• _WHAT YOU SHOULD DO_
Scan the lines below and report each one containing "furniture" by copying it.

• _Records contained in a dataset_
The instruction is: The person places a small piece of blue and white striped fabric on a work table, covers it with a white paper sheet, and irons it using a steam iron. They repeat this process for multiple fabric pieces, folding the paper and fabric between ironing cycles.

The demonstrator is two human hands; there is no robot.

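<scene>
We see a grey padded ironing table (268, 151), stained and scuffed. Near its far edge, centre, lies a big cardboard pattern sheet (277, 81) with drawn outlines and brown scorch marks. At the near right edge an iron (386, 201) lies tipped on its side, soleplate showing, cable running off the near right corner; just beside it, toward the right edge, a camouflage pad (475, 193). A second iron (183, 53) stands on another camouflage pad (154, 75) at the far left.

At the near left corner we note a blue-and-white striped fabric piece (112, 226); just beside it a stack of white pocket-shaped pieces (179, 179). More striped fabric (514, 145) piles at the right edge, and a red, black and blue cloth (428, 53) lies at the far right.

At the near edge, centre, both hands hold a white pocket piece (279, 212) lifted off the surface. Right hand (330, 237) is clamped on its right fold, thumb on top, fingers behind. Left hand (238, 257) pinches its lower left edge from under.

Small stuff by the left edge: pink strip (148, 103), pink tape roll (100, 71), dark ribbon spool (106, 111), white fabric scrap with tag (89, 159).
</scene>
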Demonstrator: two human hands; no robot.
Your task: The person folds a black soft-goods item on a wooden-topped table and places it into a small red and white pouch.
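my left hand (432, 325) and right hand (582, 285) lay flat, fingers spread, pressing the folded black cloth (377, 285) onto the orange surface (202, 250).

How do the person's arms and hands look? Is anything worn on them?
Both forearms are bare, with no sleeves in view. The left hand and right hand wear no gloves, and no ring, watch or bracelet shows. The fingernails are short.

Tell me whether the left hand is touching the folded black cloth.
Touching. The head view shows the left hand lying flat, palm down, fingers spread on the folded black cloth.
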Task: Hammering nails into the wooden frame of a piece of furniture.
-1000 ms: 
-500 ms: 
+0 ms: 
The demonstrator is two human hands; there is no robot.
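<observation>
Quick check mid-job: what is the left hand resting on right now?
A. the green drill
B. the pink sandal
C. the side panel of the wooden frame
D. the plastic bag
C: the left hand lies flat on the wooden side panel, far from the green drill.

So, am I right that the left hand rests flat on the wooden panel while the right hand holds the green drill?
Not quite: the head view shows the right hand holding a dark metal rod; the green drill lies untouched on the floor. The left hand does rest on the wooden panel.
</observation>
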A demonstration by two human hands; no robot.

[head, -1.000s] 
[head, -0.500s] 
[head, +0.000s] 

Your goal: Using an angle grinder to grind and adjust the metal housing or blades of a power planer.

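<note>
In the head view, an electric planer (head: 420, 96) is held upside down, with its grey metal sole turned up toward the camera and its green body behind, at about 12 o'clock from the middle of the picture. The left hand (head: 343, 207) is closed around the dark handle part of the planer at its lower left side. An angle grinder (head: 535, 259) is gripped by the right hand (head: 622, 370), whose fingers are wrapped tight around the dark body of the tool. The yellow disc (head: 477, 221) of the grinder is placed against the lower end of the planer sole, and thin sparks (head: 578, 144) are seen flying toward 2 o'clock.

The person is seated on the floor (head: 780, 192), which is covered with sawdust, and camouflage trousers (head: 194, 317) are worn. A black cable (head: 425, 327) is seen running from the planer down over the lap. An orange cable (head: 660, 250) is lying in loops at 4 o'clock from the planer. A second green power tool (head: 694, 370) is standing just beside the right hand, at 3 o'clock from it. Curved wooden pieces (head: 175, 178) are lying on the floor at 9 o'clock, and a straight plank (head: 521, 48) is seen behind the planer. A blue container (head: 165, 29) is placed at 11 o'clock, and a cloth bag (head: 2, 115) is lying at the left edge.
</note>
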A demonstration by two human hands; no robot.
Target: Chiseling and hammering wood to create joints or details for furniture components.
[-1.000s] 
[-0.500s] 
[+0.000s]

• _WRITTEN RESPONSE_
Task: Hammering nails into the wooden frame of a piece of furniture.
Target: Chiseling and hammering wood to create joints or details for furniture components.

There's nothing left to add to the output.